It shows - very polished. Have you described your process for writing the book anywhere? Given the quality of the landing page and samples, I'd also be interested in that.
I already lost more then one year of earnings working on the book and I couldn't afford a professional editor. So editors are only volunteers, and therefore I don't have a single editor for the whole book.
(I know that as a potential customer you don't care about my excuses, I am just explaining my situation. Earning money on technical content is hard.)
I didn't split it into tears (book, book+code, book+code+...), because I think it works better together. I do realize I am losing some customers this way.
I also use some Ruby for preprocessing (when building other formats), previews, etc. Someone submitted my post on that to HN a while ago so there is some discussion here: https://news.ycombinator.com/item?id=28594863
This is especially true for security. How do you know things are secure once your deployment works?
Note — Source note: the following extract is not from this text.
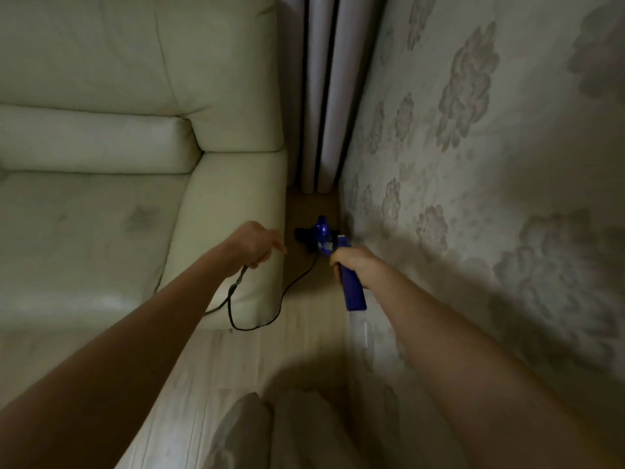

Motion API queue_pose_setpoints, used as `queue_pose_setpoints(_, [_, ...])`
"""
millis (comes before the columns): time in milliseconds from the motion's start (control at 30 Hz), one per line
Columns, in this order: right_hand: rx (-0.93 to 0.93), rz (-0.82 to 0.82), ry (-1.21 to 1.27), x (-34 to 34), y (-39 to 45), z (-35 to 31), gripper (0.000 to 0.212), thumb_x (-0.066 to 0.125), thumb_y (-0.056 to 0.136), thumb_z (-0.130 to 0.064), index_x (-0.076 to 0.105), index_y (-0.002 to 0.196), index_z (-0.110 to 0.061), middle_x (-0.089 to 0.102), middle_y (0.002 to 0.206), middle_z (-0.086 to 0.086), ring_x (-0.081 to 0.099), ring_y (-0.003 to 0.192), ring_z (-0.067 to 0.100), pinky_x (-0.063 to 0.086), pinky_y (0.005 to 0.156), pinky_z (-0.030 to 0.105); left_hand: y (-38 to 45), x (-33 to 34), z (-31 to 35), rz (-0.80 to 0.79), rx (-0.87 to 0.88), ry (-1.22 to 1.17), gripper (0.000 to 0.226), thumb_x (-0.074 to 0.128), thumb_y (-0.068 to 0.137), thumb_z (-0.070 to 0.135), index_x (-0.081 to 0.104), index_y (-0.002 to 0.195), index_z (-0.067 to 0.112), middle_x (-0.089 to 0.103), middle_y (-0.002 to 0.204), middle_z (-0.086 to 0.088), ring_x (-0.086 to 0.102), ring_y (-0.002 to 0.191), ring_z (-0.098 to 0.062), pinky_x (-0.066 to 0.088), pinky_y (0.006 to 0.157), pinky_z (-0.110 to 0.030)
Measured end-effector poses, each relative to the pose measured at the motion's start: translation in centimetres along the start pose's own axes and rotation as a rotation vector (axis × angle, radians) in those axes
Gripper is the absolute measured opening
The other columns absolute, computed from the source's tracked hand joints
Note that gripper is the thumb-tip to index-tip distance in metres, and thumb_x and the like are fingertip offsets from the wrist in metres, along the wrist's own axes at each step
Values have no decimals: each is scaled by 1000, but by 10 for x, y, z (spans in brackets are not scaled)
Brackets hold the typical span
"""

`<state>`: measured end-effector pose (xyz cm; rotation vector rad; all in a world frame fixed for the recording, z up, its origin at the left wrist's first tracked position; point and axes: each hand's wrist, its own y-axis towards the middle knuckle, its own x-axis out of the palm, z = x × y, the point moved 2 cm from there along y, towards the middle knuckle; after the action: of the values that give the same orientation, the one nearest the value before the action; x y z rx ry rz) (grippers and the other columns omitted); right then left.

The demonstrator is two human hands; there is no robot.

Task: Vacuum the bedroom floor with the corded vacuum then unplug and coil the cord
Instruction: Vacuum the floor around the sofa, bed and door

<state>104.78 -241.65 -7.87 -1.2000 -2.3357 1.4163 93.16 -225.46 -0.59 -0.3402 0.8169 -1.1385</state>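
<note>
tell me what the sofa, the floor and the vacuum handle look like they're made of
Sofa: probably cream leather or faux leather, smooth with a soft sheen and stitched seams.
Floor: pale wood-look planks, laminate or vinyl perhaps, with visible board lines and a slight gloss.
Vacuum handle: glossy blue hard plastic by its look, with a white section at its near end.

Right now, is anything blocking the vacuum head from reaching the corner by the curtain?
Nothing visible does. The vacuum head sits in the narrow floor strip between the sofa and the wall, and the bare floor runs on to the curtain. The cord trails behind it.
</note>
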Motion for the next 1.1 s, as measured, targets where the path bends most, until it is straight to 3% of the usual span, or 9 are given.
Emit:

Needless to say, I'm looking forward to this book.
If you'll have any feedback for me or questions down the line, just send me a DM.
It goes in depth on many subjects like provisioning, configuration and deployment. For a beginner like me it's perfect.
Highly recommend for web developers who wants to understand better how a server works under the hood and how to deploy it.
I want to know how to push only pre-configured dependencies without Docker. So no build tools in production, just pre-built binaries. (Specifically not building gems on the production server.)
Basically you need to build your .so files beforehand and then copy them over. If you use the same system as your target you can just copy gems' files around.
A good approach (which we did at Red Hat) is to repackage gems as RPMs and then install them as other system packages. But it's a lot of work. Fedora has a whole default Rails stack packaged, though.
Server configuration. You should not be monkeying around with OS configs. If you do, it should only be in something like a Docker container, which is an easily tested/updated versioned immutable repeatable closed environment that runs everywhere. Monkeying with server configuration is a quick path to becoming a systems administrator, introducing unnecessary bugs, and increasing complexity. Try to avoid using software that is platform-specific (see next point).
Services with systemd. You should probably not use systemd to manage services. The primary reason is that you might not fully control the system you run services on if it's a multi-user system, and you need to have system control to modify systemd. It's also generally not portable outside of a Linux system. In the cloud you would ideally be using a deployment or orchestration system which has its own configuration format and method to run services, obsoleting systemd. The most portable service manager you could learn to use would be runit (even Busybox has an implementation of it), and after that, whatever one you choose that you can run as an unprivileged user. You can then run your preferred service manager as a systemd service, or in a container, etc.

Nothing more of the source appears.